PORTLAND, Maine — A hearing on how much in damages is owed to the mother of two young men who were killed in the summer of 2009 was continued Wednesday after Rory Holland, the man convicted for their murders, didn’t show up.
In November 2010, Holland was convicted in the shooting deaths of Biddeford brothers Derek Greene, 21, and Gage Greene, 19, in front of Holland’s 58 South St. home, in the early hours of June 30, 2009.
Justice Andrew M. Horton has already found Holland personally liable in the deaths. Wednesday’s hearing was to determine the amount of damages Holland should pay the brothers’ mother, Tammy Cole.
According to Horton, at the Cumberland County Superior Courthouse in Portland, where the hearing took place, Holland had changed his mind several times as to whether or not he would attend the proceedings.
Ultimately, Holland decided to participate in the hearing, however, according to the justice, the prisoner didn’t leave the Maine State Prison in Warren, where he is serving two life sentences for the crimes, until 1:30 p.m. He was expected to arrive at the courthouse at 3:15 p.m.
Cole’s attorney, Scott Giese, said that his client decided to reschedule the hearing to allow Holland his “due process,” so the convict wouldn’t have grounds for appeal at a later date.
Only Curtis White, a friend of the brothers who witnessed the shootings, testified before the hearing was postponed.
“I think about it every day. I never stop thinking about it,” said White in his testimony.
He added that Holland never apologized for his actions, but instead discussed at court proceedings why he wasn’t at fault.
It wasn’t determined whether the late departure from the prison was due to Holland or arrangements for leaving the prison.
However, after the proceedings, Giese said he believed Holland’s tardiness was “insulting” to his client.
In previous court proceedings related to this case, Holland has caused delays. For instance, at a bail hearing in July 2009 after his arrest, court was delayed several hours so his attorney could purchase civilian clothing for Holland.
When the hearing continues — the date has not been set yet — Giese said he would ask the court to award Cole damages in the amount of $2 million for each son, for a total of $4 million.
This figure is based on the potential earnings of each man of about $780,000 in their lifetime, said Giese. This figure assumes each man would earn about $15,600 a year, based on Maine’s current minimum wage, which is $7.50, said the attorney, and work for 50 years.
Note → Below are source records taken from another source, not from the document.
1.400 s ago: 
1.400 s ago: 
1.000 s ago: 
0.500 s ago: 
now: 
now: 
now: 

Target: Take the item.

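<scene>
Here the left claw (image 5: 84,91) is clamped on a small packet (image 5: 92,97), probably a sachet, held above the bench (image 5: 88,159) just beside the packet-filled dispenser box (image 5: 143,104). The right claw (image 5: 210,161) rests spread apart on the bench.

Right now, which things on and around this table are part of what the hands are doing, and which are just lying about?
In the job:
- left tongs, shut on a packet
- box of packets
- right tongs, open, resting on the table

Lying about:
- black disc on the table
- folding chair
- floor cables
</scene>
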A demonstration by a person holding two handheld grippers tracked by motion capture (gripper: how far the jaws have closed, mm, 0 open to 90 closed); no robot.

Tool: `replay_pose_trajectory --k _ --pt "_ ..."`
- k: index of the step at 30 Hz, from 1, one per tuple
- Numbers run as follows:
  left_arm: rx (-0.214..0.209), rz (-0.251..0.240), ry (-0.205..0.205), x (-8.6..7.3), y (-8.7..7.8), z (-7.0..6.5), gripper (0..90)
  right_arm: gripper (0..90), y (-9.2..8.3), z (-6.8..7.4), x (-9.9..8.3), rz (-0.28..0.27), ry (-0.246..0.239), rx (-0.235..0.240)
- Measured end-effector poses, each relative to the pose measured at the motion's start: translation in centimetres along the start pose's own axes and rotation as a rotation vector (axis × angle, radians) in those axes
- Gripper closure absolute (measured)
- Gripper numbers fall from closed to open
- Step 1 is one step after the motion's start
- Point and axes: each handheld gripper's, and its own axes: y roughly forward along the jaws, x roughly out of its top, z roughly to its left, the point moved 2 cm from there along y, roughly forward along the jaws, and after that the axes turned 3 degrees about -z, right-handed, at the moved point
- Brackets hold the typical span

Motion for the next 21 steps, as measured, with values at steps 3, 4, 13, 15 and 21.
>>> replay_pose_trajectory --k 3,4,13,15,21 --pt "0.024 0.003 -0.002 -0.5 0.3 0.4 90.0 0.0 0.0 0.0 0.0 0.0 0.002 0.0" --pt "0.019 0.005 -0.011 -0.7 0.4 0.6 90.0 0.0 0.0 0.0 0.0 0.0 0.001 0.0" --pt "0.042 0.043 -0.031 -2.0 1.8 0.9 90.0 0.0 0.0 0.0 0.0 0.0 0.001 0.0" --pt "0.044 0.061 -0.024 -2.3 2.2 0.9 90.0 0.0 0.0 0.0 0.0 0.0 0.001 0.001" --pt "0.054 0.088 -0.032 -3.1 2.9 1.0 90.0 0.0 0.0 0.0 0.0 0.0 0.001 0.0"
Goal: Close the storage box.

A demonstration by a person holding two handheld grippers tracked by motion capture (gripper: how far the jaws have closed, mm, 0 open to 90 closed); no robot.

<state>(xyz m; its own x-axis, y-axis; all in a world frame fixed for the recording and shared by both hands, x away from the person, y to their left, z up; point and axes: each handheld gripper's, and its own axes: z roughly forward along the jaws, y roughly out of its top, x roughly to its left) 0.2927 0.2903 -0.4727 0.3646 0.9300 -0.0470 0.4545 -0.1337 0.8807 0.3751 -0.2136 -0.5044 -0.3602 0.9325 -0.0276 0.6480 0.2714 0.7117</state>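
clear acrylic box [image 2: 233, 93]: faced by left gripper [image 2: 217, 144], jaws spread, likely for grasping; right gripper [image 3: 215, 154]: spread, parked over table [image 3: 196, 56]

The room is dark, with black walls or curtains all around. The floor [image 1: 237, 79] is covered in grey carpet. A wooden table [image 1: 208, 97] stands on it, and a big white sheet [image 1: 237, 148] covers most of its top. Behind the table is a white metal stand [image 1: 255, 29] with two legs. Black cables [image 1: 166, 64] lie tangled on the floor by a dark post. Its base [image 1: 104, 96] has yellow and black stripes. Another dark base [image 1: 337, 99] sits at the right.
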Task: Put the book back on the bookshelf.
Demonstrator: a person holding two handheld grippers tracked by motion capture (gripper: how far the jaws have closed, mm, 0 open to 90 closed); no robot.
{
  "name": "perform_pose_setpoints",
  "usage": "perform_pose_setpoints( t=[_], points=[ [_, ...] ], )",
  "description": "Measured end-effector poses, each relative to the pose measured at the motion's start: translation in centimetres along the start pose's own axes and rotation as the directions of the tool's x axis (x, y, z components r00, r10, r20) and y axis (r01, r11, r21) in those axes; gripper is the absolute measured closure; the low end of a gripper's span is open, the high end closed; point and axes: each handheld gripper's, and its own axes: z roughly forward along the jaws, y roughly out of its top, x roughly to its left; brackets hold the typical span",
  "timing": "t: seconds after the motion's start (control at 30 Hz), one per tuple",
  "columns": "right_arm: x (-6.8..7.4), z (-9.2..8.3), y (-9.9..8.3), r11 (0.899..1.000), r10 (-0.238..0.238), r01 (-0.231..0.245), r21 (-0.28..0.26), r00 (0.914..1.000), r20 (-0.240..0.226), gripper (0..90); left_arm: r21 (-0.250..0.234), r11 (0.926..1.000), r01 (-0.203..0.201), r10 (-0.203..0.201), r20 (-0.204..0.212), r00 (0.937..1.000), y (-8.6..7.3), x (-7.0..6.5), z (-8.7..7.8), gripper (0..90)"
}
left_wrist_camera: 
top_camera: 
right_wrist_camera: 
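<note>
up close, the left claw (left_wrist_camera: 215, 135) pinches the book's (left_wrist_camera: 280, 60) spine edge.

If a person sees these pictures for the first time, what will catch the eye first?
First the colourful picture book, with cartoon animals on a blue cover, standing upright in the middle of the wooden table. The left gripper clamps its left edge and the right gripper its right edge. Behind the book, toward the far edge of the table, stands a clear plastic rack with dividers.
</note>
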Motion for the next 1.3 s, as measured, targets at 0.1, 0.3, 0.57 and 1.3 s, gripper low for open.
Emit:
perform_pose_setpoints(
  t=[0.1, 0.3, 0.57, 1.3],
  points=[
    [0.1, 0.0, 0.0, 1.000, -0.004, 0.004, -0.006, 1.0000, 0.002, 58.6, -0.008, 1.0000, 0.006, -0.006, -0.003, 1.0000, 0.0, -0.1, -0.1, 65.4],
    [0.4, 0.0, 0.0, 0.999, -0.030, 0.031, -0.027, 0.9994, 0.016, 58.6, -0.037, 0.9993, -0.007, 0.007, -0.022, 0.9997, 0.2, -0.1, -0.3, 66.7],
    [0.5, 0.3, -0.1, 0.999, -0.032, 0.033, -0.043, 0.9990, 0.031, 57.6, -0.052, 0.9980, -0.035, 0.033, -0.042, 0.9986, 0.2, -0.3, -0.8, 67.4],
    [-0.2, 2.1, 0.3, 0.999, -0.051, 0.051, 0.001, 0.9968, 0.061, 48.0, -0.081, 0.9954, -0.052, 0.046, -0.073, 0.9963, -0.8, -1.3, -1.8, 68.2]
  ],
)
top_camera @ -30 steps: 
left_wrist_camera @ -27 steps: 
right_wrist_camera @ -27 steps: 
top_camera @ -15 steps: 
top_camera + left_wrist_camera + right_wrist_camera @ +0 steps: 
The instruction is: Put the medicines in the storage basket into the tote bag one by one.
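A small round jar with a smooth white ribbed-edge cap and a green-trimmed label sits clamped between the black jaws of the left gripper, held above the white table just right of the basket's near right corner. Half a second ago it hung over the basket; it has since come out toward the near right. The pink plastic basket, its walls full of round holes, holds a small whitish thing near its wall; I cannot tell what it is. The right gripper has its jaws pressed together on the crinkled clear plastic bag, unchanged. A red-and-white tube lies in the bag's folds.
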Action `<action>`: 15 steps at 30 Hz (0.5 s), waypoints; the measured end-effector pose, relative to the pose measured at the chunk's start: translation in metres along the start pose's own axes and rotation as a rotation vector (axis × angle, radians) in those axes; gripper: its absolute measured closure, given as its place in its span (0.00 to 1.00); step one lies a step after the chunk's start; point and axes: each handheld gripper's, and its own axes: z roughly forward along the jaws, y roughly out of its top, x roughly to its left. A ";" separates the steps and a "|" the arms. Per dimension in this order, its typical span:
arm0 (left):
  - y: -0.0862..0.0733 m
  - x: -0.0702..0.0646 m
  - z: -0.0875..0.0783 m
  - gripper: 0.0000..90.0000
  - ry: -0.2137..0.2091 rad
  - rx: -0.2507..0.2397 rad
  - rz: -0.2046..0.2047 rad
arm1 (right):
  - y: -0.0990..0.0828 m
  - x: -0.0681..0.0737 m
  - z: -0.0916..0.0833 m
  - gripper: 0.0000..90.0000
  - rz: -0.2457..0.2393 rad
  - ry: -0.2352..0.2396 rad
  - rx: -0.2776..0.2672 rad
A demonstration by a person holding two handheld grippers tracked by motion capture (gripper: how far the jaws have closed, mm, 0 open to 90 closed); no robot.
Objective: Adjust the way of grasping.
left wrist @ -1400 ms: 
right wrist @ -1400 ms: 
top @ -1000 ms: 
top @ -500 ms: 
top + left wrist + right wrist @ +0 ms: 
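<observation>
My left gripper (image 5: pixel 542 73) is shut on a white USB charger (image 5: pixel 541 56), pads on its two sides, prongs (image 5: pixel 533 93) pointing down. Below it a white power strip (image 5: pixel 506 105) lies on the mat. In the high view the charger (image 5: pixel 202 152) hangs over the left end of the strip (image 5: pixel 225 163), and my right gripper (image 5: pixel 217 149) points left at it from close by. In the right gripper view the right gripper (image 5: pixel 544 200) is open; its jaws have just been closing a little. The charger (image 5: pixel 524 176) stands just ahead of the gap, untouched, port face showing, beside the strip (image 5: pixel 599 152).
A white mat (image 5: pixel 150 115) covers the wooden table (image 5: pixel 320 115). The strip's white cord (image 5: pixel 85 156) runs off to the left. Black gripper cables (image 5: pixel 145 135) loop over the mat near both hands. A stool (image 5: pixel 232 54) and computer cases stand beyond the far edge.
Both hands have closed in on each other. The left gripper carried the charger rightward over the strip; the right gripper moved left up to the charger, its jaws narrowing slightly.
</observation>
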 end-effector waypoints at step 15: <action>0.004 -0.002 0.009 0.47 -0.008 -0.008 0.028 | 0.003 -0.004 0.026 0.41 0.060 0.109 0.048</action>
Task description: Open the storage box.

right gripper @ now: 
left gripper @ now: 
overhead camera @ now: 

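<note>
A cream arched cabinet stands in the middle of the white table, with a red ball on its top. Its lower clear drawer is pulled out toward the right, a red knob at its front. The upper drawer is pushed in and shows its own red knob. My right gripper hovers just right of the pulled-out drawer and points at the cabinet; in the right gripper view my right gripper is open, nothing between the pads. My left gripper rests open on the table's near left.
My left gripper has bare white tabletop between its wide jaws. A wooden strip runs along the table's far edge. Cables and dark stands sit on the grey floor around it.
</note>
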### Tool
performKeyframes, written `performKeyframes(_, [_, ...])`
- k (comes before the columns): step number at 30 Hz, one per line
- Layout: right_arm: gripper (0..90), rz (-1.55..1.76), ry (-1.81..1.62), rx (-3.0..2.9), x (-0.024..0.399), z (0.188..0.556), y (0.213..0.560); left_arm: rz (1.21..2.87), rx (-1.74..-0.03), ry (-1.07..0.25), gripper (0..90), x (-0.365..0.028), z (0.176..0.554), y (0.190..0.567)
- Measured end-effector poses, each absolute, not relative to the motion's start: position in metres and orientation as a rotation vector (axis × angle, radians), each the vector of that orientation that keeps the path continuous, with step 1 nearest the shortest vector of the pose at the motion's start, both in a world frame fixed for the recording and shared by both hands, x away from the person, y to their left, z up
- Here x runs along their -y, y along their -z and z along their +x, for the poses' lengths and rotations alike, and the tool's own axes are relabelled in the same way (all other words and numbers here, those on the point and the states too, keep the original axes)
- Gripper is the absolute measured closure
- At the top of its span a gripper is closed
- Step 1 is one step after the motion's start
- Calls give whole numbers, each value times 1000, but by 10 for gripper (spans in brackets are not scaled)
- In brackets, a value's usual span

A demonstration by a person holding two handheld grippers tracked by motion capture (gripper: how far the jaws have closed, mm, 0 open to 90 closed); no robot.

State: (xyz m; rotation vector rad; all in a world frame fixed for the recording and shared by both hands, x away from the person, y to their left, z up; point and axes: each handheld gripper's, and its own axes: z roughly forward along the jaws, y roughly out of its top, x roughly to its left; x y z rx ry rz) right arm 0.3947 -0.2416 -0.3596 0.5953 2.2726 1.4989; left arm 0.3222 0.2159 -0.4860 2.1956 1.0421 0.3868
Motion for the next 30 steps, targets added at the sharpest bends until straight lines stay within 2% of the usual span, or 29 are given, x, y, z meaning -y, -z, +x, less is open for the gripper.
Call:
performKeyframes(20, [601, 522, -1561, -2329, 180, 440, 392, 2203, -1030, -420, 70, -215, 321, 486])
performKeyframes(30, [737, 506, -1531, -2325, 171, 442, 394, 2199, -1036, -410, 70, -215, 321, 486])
The latter number is based on the brothers’ life expectancies, which according to the 2010 U.S. Census, would be 72 years of age.
Additional amounts for emotional suffering, punitive damages and pain and suffering are included in the $4 million figure, said Giese.
While Holland may not have that amount of money, said Giese, he does have some funds, and that money should go to Cole.
The attorney pointed out Holland paid $250 to file an appeal, rather than filing as an indigent person.
In addition, Holland had property in Biddeford, the home in front of which the shootings occurred.
The Biddeford City Council voted to take that property by eminent domain, but the city is required to pay fair market value for it.
In addition, Holland owns a home in northern Maine.
Giese noted that part of the damage award will be based on Cole’s pain and suffering.
Outside of the courtroom, she said, “I’m still a wreck. I’m still not working. I’m still worried about my other son.”
Cole’s adult son, Shawn Carson, accompanied his mother to court, and Giese said he intends to put both on the stand when the hearing resumes.
Cole said her real reason for pursuing the case is that “I’m sick all day. I have to do this. It’s part of my recovery.”
“Tammy has lost two sons. Holland has had zero remorse and never apologized. That’s why she’s doing it,” said Giese.